Dutch, HP-38 is the same powder just relabeled for hodgdon, if that helps any.


----------



## Shrek

While some claim squib discharges are more common with reloads than first run manufactured ammunition, the one time I had one lodge a slug in my revolver , the smith who removed it said shorted powder happens in both home reloading and first run manufacturing on occasion.

When I experienced mine I was lucky that I was trained to shoot steady paced and sensed the primer pop as the primer had enough power to lodge the round in the barrel.

As I watched the gunsmith use a rod and small butane torch to clear the barrel, he said if I had been popping rounds as fast as I could, the weapon would have exploded like a hand grenade only destroying my shooting hand and part of my face if I was lucky.

All these years later regardless the weapon I am firing I remember the night of that misfire in the back of my head as I pace my firing to feel the mechanics of the weapon firing as I was taught.
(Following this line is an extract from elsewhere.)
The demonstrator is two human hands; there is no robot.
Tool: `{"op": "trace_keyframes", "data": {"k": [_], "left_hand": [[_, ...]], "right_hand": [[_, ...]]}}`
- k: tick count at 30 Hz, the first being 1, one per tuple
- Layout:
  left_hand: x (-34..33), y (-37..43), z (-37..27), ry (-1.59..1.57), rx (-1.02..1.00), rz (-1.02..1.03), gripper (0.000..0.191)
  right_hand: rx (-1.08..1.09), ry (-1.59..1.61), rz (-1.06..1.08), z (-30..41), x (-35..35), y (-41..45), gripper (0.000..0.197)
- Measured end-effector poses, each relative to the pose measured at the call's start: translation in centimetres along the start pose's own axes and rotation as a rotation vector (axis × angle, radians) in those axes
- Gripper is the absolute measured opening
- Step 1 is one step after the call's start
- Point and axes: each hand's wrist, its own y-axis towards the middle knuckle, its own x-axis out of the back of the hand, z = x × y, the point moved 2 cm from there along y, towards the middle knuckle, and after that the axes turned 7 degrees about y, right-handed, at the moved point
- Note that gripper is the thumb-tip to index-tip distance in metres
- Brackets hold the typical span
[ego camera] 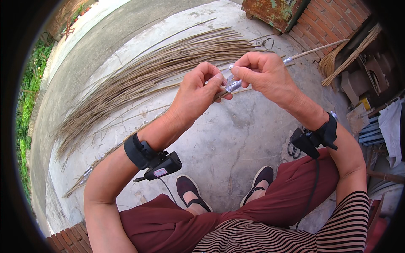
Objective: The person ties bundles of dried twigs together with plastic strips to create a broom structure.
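Near the top middle, my left hand (199, 90) grips a slim bundle of thin dry sticks (221, 94) from below, its thumb and forefinger close to a binding. Shiny silvery strip (234, 85) is wound around the bundle between my hands. My right hand (264, 74) pinches a loose, twisted end of this strip (230, 68) between thumb and forefinger, just above the wrapping. The bundle slants from lower left to upper right, passing behind my left forearm. Other silvery bindings show on it at the lower left (86, 174) and beyond my right hand (287, 60).
A wide spread of loose thin sticks (152, 69) lies on the concrete floor (227, 136) beyond my hands. At the right, a straw broom (332, 63) leans near a brick wall (326, 22). A rusty metal cabinet (273, 12) stands at the top. Stacked blue-grey pieces (369, 131) are at right.
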Motion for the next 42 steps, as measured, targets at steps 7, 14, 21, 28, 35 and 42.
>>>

When some of the guys kid me of "shooting slow as Doc Holliday", I tell them I hit where I am shooting and I still have both of my hands.


----------



## GREENCOUNTYPETE

it can definitely happen in factory or reloaded ammo but I think with QA at most major manufacturers it is not as often 

that is where with autos , a squib doesn't cycle the action , so just don't be in any hurry to tap rack when one happens in practice , run the tap rack but then clear and verify the barrel is clear

semi barrels are also easier to clear a bullet from as you can get to both sides so you can push it through easier 

they all have their advantages and disadvantages


----------



## Bearfootfarm

> As I watched the gunsmith use a rod and small butane torch to clear the barrel, he said if I had been popping rounds as fast as I could, the weapon *would* have exploded like a hand grenade only destroying my shooting hand and part of my face if I was lucky.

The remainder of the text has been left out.